Hemans, whose best friend Meadow Pollack was killed by Cruz, said she kept it to herself and never reported the incident.

“I was taught not to judge anyone one,” she continued. “But he was a little off.”

Police records show this was not an isolated incident. Cops were called to Cruz’s residence because of his behavior over 30 times since 2011.

"Police were there almost every other week," a previous neighbor, Brody Speno, said, according to CNN. Sheriff’s office reports illustrate a violent kid.

Deputies responded to many calls made by Cruz’s mother and neighbors of his uncontrollable outbursts, some of which were violent.

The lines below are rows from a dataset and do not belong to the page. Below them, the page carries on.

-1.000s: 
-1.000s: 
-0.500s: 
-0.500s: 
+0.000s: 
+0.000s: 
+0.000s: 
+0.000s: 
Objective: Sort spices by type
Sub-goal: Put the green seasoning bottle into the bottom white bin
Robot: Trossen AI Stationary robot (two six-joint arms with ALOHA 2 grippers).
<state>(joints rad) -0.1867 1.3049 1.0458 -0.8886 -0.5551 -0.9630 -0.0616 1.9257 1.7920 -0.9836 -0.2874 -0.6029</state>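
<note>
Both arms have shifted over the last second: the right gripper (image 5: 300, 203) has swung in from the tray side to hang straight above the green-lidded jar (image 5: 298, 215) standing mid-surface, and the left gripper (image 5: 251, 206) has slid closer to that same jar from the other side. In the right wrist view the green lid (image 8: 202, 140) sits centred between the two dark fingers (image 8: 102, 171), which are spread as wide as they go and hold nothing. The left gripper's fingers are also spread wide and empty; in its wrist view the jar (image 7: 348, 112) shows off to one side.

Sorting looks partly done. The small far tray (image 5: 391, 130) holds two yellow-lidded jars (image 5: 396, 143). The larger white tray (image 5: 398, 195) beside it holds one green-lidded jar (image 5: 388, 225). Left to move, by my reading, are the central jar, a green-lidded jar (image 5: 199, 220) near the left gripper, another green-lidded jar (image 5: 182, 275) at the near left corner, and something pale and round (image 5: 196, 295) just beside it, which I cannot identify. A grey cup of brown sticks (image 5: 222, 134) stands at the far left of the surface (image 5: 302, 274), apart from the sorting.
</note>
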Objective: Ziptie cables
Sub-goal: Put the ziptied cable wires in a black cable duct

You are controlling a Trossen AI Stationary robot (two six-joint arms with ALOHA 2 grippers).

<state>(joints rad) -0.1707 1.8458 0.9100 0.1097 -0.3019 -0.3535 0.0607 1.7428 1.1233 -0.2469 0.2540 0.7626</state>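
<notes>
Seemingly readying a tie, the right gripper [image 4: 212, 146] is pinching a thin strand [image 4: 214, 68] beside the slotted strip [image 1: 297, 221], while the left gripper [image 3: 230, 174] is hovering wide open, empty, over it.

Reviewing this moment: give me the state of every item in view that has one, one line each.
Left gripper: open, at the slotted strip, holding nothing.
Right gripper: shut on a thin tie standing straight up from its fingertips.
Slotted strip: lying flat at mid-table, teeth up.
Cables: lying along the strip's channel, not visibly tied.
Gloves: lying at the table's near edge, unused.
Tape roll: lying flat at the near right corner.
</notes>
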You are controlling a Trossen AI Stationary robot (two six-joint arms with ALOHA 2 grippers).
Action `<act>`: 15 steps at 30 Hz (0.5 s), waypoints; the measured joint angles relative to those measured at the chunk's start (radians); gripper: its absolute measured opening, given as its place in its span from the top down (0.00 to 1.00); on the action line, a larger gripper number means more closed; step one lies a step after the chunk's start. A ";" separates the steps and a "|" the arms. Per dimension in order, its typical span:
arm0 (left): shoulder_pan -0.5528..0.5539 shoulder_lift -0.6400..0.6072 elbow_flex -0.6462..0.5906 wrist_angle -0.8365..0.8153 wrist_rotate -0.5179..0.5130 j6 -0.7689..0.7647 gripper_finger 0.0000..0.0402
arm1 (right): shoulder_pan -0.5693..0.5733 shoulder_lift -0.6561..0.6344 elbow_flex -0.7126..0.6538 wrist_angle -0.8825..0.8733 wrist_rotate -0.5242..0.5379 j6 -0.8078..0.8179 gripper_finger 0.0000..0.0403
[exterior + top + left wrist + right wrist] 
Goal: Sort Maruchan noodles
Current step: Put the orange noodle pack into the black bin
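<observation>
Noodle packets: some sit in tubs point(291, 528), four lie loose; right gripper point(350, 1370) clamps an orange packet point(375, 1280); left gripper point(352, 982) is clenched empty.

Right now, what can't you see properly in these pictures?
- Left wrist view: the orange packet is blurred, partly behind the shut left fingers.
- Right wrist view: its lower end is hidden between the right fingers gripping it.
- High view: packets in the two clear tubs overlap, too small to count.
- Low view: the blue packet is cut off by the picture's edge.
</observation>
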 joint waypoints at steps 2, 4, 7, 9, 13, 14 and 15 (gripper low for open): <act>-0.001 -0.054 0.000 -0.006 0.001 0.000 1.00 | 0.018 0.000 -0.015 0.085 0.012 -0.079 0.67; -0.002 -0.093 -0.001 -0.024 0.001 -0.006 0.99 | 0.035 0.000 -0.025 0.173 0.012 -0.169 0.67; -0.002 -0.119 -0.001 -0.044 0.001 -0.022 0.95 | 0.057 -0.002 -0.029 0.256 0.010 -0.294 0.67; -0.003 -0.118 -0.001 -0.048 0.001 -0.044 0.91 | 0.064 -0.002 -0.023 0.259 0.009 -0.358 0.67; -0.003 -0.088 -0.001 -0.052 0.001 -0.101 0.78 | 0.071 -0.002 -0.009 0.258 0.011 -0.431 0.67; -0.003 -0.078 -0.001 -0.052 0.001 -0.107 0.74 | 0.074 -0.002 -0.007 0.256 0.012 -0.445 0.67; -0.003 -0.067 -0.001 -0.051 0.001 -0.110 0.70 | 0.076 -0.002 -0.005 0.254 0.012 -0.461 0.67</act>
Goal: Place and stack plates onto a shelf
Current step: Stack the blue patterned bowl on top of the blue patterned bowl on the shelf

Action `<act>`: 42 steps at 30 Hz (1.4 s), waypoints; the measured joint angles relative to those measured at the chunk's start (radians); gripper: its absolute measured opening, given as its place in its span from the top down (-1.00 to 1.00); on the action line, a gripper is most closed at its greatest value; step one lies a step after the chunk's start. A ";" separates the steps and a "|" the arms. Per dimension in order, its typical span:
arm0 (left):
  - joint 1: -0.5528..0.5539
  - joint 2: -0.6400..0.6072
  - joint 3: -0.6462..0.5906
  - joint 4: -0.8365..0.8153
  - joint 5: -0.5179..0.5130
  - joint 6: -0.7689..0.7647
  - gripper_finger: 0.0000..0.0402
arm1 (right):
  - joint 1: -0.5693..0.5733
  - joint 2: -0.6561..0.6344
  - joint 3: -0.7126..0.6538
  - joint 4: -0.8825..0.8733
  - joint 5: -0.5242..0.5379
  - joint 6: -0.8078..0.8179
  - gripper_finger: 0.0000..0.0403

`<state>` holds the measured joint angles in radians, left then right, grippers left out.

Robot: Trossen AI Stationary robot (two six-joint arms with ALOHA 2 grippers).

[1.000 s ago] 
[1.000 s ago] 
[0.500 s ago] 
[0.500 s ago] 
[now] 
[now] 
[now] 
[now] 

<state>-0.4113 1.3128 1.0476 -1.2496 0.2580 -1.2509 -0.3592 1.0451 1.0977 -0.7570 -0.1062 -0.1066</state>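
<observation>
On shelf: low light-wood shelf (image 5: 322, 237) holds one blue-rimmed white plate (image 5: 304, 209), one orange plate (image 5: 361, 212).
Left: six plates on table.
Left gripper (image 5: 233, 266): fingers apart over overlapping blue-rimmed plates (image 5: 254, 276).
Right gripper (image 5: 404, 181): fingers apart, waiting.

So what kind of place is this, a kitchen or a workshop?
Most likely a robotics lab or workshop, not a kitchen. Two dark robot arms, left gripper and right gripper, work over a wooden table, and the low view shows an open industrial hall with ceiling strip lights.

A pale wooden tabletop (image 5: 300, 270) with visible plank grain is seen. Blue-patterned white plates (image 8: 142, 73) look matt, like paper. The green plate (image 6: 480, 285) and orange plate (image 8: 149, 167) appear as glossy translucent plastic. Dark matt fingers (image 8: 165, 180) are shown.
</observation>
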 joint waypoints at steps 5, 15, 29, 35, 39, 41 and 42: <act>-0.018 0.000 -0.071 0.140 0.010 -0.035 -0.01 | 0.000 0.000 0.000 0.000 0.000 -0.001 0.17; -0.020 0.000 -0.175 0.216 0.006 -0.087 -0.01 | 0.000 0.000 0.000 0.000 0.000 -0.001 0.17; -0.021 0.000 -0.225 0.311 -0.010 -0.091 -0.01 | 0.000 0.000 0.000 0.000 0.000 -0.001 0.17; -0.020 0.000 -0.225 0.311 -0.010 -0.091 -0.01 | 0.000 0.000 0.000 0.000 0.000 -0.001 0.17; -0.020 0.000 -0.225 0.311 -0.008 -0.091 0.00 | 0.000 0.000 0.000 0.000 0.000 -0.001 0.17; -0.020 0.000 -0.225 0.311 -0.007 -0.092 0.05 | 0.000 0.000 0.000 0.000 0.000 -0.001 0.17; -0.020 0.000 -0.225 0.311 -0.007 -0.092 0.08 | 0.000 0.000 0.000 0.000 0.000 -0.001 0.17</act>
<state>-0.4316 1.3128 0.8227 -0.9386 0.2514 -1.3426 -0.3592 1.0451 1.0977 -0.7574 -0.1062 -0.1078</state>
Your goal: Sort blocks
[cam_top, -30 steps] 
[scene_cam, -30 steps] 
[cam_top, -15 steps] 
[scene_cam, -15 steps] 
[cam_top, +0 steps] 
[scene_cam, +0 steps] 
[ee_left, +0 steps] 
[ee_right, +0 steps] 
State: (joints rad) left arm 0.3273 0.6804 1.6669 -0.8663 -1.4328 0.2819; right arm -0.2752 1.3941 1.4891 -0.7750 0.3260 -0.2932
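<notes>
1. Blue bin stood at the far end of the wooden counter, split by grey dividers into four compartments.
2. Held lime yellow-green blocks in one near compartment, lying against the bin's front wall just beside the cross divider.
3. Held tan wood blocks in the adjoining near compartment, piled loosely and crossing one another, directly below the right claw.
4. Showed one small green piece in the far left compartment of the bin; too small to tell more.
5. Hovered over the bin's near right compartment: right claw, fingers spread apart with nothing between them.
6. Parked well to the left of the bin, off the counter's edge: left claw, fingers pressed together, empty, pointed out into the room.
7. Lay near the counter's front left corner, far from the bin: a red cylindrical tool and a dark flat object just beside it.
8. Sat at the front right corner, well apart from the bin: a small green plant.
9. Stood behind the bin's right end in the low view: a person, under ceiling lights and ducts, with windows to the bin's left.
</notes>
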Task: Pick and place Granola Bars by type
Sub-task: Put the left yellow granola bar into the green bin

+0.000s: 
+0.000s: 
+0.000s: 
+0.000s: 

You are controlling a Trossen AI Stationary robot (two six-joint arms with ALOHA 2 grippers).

One time his mother called the police to say Cruz was hitting her with the plastic hose of a vacuum cleaner. Another time neighbors reported Cruz, 16 at the time, was shooting chickens with an airsoft gun.

A neighbor recalled Cruz torturing animals over the years and said he "cornered a squirrel and was trying to throw rocks at it and kill it."

Along with being on local law enforcement’s radar, Cruz had many issues at school. He was disciplined for using profanity toward teachers, fights, and unruly behavior.

"It was no surprise to anyone who knew him to hear that he was the shooter," Cruz’s former classmate Emma Gonzalez said in a speech.